You see that for generic key words that all advertisers have low conversion rates so to use relevancy to only post the best ad is one thing but to access unfair pricing is wrong. Google hit us with a number of $1.00 min bids for keywords we were, before there min-bid program hit, were in position #1 or #2 at a .30 bid. They also hit us with a number of $5.00 and $10.00 min bids. That is just wrong.
We were in the process of moving our Spring 08 to Yahoo, as we are not going to use Google. So now what are we to do,?
Ken Green
5. kam | March 19th, 2008 at 1:58 pm
this takes a lot of time and effort but in the end its all worth it.
6. The Unit | March 19th, 2008 at 4:44 pm
Yahoo really gives you a great bang for your buck. I pay a lot less for Yahoo ads than Google and my relevance of the ads is strong for both Yahoo and Google. It pays to have relevant ads linked to your pages. In many instances you can pay pennies for clicks to your site over ads on the same page that are really irrelevant to the search term. Those people should pay more since they are ususally taking a person to a page that is not really what they are loooking for in the first place.
7. Online Coupons | March 19th, 2008 at 11:49 pm
Although Google seems to have most traffic and generate a lot more clicks, we get better economics with Yahoo as there are no $5.00 etc. min bids.
8. InternetMarketingAdvice.n&hellip | March 20th, 2008 at 7:05 am
[…] - Search planners have to deal with Google’s quality score and Yahoo’s quality restrictions. […]
9. Jeffrey Tonetti | March 20th, 2008 at 9:31 am
We have seen substanial improvements to the Yahoo Search Marketing platform.

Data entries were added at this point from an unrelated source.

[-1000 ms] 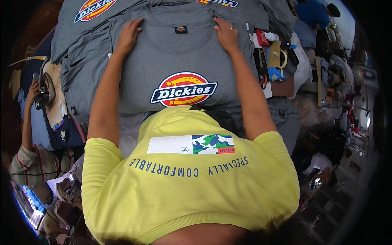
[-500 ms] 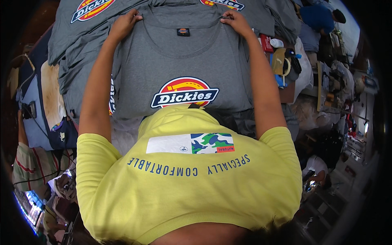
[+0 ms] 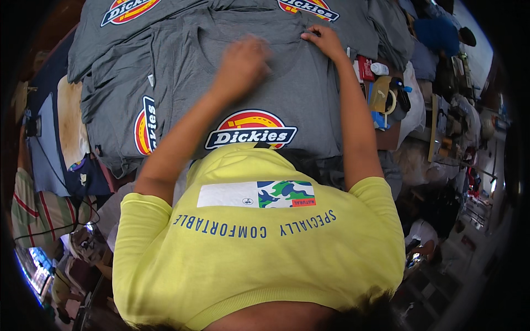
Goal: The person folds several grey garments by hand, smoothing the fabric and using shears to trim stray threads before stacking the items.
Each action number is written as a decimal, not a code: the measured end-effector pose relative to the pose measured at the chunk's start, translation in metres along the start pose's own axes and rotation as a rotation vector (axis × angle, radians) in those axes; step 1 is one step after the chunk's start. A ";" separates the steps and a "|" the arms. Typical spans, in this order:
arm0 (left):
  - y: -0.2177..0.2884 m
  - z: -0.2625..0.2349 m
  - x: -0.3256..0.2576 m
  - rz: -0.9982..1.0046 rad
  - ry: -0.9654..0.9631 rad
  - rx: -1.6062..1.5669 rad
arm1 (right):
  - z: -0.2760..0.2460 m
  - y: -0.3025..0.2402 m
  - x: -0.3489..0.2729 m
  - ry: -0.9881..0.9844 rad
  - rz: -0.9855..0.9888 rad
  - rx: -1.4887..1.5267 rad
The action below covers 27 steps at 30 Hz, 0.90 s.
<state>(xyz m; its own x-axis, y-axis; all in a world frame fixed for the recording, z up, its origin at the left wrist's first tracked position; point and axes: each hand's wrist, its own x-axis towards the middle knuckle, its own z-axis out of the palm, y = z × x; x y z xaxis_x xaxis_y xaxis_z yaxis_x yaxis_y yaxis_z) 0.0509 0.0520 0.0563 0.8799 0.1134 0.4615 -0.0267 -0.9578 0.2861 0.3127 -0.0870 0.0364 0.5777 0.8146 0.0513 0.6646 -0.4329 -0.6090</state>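
Note:
A grey T-shirt (image 3: 303, 91) with a red, yellow and blue chest print lies spread out, its neckline away from me and its lower part toward my body. My right hand (image 3: 324, 42) pinches the cloth at the right side of the neckline. Over the neck opening is my left hand (image 3: 243, 65), smeared by motion, so its fingers and any contact with the cloth are unclear. It covers the place of the dark neck label. More grey shirts (image 3: 113, 60) with the same kind of print lie to the left and at the far side.
Right of the shirts, a red box (image 3: 364, 68), a white bottle (image 3: 380, 69) and a tape roll (image 3: 391, 102) sit close together. A person in a blue top (image 3: 436, 37) is at the far right. Striped clothing (image 3: 33, 212) of another person shows at the left.
My left hand has let go of the left side of the neckline and moved right and nearer, over the neck opening. My right hand stays at the right side.

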 end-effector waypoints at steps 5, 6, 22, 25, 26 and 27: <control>0.068 0.057 -0.038 0.291 -0.400 -0.128 | 0.000 -0.018 0.001 0.133 0.046 -0.021; 0.068 0.058 -0.038 0.298 -0.412 -0.115 | -0.001 -0.024 -0.001 0.180 0.039 -0.042; 0.066 0.059 -0.034 0.308 -0.434 -0.098 | 0.023 -0.014 0.026 0.273 0.143 -0.294; 0.055 0.053 -0.027 0.283 -0.330 -0.271 | 0.013 -0.014 0.024 0.129 -0.007 -0.170; 0.047 0.049 -0.023 0.270 -0.290 -0.353 | 0.009 -0.014 0.020 0.109 -0.020 -0.130; 0.034 0.026 -0.011 0.184 -0.192 -0.267 | 0.004 -0.012 0.015 0.088 -0.028 -0.093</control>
<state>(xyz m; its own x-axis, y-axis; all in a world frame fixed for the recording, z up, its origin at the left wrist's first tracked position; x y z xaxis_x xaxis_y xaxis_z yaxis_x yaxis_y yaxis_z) 0.0528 0.0110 0.0392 0.9209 -0.1304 0.3673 -0.2935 -0.8521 0.4334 0.3119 -0.0682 0.0416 0.5945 0.7920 0.1390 0.7202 -0.4476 -0.5301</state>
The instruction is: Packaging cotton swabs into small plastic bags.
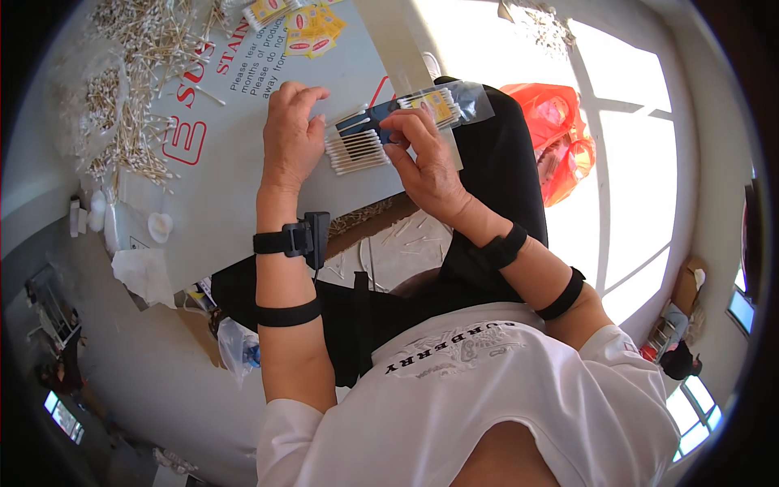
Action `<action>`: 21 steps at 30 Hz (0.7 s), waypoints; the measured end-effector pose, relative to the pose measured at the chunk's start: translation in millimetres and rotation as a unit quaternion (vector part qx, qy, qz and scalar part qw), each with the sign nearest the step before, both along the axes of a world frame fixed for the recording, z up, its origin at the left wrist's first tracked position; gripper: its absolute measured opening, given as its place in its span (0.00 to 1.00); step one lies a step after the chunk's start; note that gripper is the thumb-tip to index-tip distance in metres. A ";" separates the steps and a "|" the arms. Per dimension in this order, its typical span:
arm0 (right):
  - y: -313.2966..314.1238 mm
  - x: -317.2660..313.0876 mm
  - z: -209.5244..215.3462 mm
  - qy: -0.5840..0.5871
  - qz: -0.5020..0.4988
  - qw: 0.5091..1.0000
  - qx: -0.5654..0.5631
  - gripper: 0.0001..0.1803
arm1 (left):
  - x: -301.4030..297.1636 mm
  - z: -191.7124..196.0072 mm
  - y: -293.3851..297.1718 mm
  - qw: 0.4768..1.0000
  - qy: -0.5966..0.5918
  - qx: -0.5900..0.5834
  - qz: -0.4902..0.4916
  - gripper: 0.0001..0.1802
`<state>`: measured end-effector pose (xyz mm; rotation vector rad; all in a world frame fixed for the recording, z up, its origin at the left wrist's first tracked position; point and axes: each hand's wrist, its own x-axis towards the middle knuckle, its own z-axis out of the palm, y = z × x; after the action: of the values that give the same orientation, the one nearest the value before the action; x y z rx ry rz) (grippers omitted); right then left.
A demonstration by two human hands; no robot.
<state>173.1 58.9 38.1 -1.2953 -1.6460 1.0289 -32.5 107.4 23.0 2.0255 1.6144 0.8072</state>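
A row of white-tipped cotton swabs (357, 152) lies side by side at the table's near right edge, over a dark blue patch (377, 114). A few more swabs lie just above the row. My left hand (294, 138) is raised to the left of them, its bent fingers and thumb apart and nothing visible between them. My right hand (430, 166) hovers at the row's right end, fingers curled and thumb apart from the index finger. Beyond it, a clear plastic sleeve (471, 101) holds more swabs with a yellow card (438, 107), partly covered by my fingers.
A large heap of loose swabs (114, 105) covers the table's left side. Yellow cards (312, 28) lie at the far edge beside packed swabs. The tabletop (219, 203) is grey with red print. A red plastic bag (556, 146) stands on the floor at right. Swabs litter the space below.
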 end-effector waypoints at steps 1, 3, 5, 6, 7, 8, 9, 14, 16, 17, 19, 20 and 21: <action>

Our company has been a heavy user of Google Adwords, but with the recent changes in the Yahoo Platform we are begining to feel it is safe to put our “toe in the water” especially with the addition of Quality Score.

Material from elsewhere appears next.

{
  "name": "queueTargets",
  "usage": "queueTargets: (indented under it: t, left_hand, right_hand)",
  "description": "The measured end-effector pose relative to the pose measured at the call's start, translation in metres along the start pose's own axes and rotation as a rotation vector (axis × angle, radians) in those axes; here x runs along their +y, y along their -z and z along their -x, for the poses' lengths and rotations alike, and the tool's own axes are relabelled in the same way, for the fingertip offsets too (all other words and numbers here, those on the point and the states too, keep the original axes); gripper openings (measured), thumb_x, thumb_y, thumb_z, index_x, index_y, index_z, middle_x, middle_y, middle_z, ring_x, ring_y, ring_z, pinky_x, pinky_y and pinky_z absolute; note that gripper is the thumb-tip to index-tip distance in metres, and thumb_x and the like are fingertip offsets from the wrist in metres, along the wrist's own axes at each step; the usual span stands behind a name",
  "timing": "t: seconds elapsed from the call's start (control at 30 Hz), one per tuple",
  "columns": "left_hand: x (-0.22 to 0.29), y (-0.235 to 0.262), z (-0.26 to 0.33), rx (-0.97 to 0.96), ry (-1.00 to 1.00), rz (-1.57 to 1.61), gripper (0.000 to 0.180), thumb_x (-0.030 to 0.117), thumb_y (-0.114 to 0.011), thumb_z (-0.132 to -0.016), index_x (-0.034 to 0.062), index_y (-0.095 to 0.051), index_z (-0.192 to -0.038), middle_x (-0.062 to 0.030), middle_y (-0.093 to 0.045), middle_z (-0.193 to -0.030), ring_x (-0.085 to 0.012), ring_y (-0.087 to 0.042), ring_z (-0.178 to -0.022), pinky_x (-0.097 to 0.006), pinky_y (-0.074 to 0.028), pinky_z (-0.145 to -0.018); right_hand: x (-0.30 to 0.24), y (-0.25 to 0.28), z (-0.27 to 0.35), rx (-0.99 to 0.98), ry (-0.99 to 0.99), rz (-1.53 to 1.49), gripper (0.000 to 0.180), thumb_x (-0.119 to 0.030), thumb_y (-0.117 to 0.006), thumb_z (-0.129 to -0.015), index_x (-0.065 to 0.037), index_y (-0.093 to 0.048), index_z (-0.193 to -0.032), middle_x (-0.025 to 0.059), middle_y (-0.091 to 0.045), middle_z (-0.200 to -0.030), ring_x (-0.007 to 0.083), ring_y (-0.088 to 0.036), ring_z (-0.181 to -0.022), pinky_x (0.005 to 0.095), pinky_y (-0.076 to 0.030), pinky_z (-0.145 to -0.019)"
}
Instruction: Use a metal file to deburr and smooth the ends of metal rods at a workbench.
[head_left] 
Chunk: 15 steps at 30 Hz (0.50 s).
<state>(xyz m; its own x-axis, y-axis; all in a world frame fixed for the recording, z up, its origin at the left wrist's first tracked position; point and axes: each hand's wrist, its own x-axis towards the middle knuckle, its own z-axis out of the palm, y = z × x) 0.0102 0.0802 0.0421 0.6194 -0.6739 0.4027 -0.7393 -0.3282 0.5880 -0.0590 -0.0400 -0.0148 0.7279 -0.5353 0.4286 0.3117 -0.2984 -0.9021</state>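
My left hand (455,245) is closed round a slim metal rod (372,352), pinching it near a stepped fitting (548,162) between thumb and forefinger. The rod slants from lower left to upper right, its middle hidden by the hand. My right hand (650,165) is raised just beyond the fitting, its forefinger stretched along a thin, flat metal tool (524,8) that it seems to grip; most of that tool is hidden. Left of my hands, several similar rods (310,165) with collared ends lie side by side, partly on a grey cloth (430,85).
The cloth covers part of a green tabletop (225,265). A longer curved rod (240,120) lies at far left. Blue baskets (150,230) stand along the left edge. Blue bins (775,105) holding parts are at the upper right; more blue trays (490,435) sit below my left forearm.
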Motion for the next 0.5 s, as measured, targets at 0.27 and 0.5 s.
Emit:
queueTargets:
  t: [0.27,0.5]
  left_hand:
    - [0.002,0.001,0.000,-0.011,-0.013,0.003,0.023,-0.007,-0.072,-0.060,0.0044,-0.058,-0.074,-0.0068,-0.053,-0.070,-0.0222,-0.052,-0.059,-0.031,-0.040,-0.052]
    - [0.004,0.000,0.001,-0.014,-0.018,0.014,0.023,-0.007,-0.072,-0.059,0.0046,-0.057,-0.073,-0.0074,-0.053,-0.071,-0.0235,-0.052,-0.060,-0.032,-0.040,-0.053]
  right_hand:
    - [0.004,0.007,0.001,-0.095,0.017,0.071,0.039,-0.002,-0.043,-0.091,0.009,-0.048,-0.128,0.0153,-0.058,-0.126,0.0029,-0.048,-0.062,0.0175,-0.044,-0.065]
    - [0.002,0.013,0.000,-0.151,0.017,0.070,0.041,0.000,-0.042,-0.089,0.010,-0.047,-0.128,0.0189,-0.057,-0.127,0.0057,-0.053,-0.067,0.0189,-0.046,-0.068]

10. JB | March 20th, 2008 at 9:58 am
if you are in niche markets, quality scores can kill you. i don’t want people clicking if they are browsing so i word ads geared towards serious buyers. Why make it tough for the little guys.
11. Vincent | March 20th, 2008 at 12:57 pm
Re: Google. Imagine getting a 35%-65% click through rate (CTR) with ads and a 25% conversion rate at the web site? Pretty good right?

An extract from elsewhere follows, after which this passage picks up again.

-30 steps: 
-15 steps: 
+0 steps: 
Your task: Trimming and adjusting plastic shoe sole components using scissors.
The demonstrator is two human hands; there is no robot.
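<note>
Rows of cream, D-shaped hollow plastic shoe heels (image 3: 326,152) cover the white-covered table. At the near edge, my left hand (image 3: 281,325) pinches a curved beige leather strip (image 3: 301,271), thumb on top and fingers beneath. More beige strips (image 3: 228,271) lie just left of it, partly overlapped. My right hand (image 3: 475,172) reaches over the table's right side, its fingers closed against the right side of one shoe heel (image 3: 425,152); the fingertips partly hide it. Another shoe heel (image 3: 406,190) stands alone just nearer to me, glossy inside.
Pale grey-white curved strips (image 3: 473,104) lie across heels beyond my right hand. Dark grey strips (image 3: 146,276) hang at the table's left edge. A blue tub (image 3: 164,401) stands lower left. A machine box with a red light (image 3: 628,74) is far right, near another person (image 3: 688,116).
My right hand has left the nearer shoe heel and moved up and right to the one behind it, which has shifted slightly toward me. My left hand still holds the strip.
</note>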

Then Google tells me my ads and landing page are not relevant and(slapped me). Increases my bid prices to $5.00 per keyword on 164 keywords. WOW. I dealt with it and re-created the entire campaign. Made 21 ad groups. The results. Lower CTR. The point is human relevance is better than a computer looking at keywords and making a decision. I’m the human. Nothing replaces the human brain. Now my Google campaign is running poorly. But my Yahoo! campaign (a copy of the original Google campaign) is now beating my Google campaign. The point is if a human had looked at my campaign they would have seen it WAS optimized and running great. Looks like Google is putting their own profits ahead of what searchers want. I hope Yahoo! does not make the same mistake.
12. K.P. | March 22nd, 2008 at 8:11 am
Thanks. Great article. Very informative.
13. Svizzera | March 26th, 2008 at 4:37 pm
I hope we will not see minimum bid requirements of $5.00 and more per click as is the case with Google! We are a small business and simply can not afford this. It would be the end of our advertising campaign.